▶ _WORK REQUIRED_: Could you output the listing that follows exactly, without its images?

▶ _SOURCE DATA_:
______________________________
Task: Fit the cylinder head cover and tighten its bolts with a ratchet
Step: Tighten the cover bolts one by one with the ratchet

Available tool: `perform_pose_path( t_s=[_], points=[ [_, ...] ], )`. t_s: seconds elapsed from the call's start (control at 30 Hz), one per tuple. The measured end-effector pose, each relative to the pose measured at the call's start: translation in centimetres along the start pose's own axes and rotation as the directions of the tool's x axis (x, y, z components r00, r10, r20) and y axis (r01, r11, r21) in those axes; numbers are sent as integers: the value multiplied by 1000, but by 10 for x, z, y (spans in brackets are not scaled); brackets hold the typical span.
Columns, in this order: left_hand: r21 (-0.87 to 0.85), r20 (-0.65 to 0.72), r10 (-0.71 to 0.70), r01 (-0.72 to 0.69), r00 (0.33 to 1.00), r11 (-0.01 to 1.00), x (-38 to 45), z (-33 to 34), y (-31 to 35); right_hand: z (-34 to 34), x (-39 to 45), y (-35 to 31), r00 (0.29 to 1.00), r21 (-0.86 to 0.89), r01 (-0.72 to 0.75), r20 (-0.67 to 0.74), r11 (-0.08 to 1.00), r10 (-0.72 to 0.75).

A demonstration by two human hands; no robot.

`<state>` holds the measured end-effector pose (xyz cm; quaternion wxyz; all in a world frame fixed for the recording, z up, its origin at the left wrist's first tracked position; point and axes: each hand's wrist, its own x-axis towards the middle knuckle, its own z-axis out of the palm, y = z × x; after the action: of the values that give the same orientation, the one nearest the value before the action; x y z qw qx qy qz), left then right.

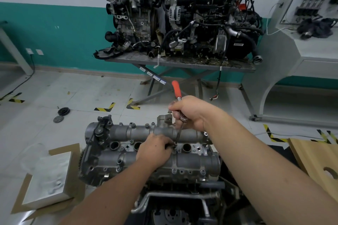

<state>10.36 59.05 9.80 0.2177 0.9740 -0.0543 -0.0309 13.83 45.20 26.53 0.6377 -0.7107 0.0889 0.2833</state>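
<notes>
The grey cylinder head cover [128, 159] lies on the engine in front of me, with bolts along its edges and three round plug holes down its middle. My right hand [190, 113] grips the head end of a ratchet [176, 89] whose orange handle points up and away. A thin extension bar [178, 134] runs down from the ratchet to a bolt [175, 149] in the cover's middle row. My left hand [155, 150] rests on the cover and pinches the bar's lower end at that bolt.
A metal stand [182, 62] with two dirty engines stands against the teal wall ahead. A white foam block on cardboard [49, 175] lies on the floor at left. A wooden board [318, 162] leans at right. Two round black parts [61, 114] lie on the tiles.
</notes>
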Motion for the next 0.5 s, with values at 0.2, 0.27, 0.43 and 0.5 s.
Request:
perform_pose_path(
  t_s=[0.2, 0.27, 0.43, 0.5],
  points=[
    [8, 0, 5, -5, 1000, 1000, -1, 2, 1, 12, 8, 18, 912, 678, 219, -397, 701, 99],
    [0, -10, 1, -1, 1000, 1000, -1, 3, 1, 10, 5, 22, 864, 718, 306, -485, 625, 133],
    [26, -4, 2, -2, 1000, 1000, -2, 2, 2, 19, -7, 27, 925, 512, 286, -369, 810, -93],
    [20, -27, 1, 0, 1000, 1000, -3, 1, 2, 14, -12, 22, 974, 150, 200, -136, 968, -180]
  ],
)
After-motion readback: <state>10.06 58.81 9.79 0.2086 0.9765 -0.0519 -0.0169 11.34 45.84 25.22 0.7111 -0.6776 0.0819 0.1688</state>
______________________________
▶ _TASK RESPONSE_:
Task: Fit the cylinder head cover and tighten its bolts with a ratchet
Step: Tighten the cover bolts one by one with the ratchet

Available tool: `perform_pose_path( t_s=[_], points=[ [_, ...] ], )`. t_s: seconds elapsed from the call's start (control at 30 Hz), one per tuple. The measured end-effector pose, each relative to the pose measured at the call's start: translation in centimetres along the start pose's own axes and rotation as the directions of the tool's x axis (x, y, z components r00, r10, r20) and y axis (r01, r11, r21) in those axes; numbers are sent as integers: the value multiplied by 1000, but by 10 for x, z, y (spans in brackets are not scaled); brackets hold the typical span.
Columns, in this order: left_hand: r21 (-0.87 to 0.85), r20 (-0.65 to 0.72), r10 (-0.71 to 0.70), r01 (-0.72 to 0.69), r00 (0.33 to 1.00), r11 (-0.01 to 1.00), x (-38 to 45), z (-33 to 34), y (-31 to 35); right_hand: z (-34 to 34), x (-39 to 45), y (-35 to 31), r00 (0.29 to 1.00), r21 (-0.86 to 0.89), r01 (-0.72 to 0.75), r20 (-0.67 to 0.74), r11 (-0.08 to 1.00), r10 (-0.72 to 0.75).

A demonstration by two human hands; no robot.

`<state>` holds the measured end-effector pose (xyz cm; quaternion wxyz; all in a world frame fixed for the recording, z up, its origin at the left wrist's first tracked position; point and axes: each hand's wrist, its own x-axis towards the middle knuckle, its own z-axis out of the palm, y = z × x; after the action: of the values that give the same orientation, the one nearest the value before the action; x y z qw qx qy qz), left then right.


<state>10.36 59.05 9.80 0.2177 0.9740 -0.0543 -0.0309 13.83 45.20 26.53 0.6377 -0.7107 0.0889 0.2833</state>
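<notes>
The grey cylinder head cover [128, 159] lies on the engine in front of me, with bolts along its edges and three round plug holes down its middle. My right hand [190, 113] grips the head end of a ratchet [176, 89] whose orange handle points up and away. A thin extension bar [178, 134] runs down from the ratchet to a bolt [175, 149] in the cover's middle row. My left hand [155, 150] rests on the cover and pinches the bar's lower end at that bolt.
A metal stand [182, 62] with two dirty engines stands against the teal wall ahead. A white foam block on cardboard [49, 175] lies on the floor at left. A wooden board [318, 162] leans at right. Two round black parts [61, 114] lie on the tiles.
</notes>
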Motion for the next 0.5 s, with values at 0.2, 0.27, 0.43 and 0.5 s.
Request:
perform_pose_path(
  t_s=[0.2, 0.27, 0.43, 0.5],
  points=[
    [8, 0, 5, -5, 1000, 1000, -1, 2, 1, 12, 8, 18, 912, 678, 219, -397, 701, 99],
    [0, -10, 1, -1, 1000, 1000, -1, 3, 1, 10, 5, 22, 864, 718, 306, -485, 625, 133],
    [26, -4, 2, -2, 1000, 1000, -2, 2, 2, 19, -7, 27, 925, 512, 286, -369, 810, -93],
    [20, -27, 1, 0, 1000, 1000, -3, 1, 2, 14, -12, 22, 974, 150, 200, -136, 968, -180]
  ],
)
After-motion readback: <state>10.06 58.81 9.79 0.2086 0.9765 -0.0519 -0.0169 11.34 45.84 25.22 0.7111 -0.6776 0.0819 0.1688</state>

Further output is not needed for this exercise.